Na pytanie, czy rzeczywiście będzie walczył o Biały Dom, ten deweloper, potentat hazardowy, promotor konkursów piękności i gwiazdor serialu "The Apprentice" odpowiedział, "Zastanawiam się nad tym". Sprawiał przy tym takie wrażenie, jakby ta myśl dopiero w tym momencie przyszła mu do głowy - jak na skutecznego biznesmena Trump podejmuje zaskakująco wiele takich spontanicznych decyzji.
Ale dlaczego miałby się nie zastanawiać? Skoro Christine O'Donnell - niegdysiejsza wiedźma, która jest przeciwniczką seksu bez udziału innej osoby - może sporo namieszać jako członkini republikańskiego ruchu herbacianego, to dlaczego nie miałby sporo namieszać bezwstydny 64-letni autoreklamiarz?
Trump byłby zresztą doskonałym rzecznikiem ruchu Tea Party, który szanuje za to, że "ujawnił, co się dzieje.
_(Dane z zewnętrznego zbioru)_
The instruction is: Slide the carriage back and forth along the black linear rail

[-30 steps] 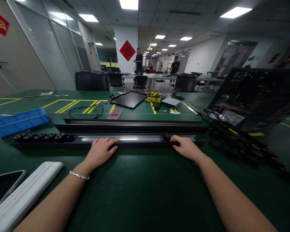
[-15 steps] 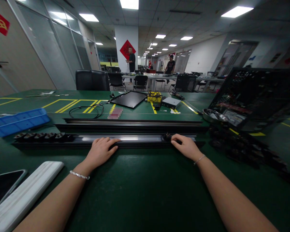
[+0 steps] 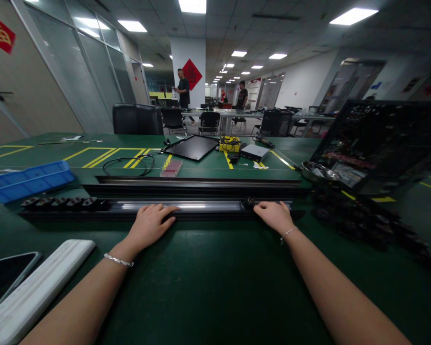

Znaczy, mamy bilionowy deficyt". Gdyby został wezwany, nie uciekałby od patriotycznego obowiązku ratowania Ameryki. - Ktoś musi coś zrobić. Tracimy nasz kraj.
Wejście Trumpa na arenę wyborczą powoduje, że republikańskie życie polityczne jeszcze bardziej przypomina Hyde Park, w którym każdy przypadkowy przechodzień może powiedzieć coś przykuwającego uwagę mediów.
Spójrzmy jednak na sprawę od pozytywnej strony i zastanówmy się, co Donald mógłby wnieść do Białego Domu. Prezydent musi być odważny, a pokazywanie się publicznie z taką fryzurą z pewnością wymaga odwagi. Obamowie zamienili trawnik przed Białym Domem w ogródek warzywny, a Trump mógłby dać popis swoich umiejętności fryzjerskich: pozwoliłby trawie urosnąć wysoko, a potem by ją oryginalnie uczesał. Przy jego zasobach lokalowych nie byłoby problemu z przyjmowaniem nawet bardzo licznych delegacji zza granicy, a przede wszystkim nieporęczną nazwę Stany Zjednoczone Ameryki można by zamienić na krótkie i zgrabne "Trumpland". Już nie mogę się doczekać!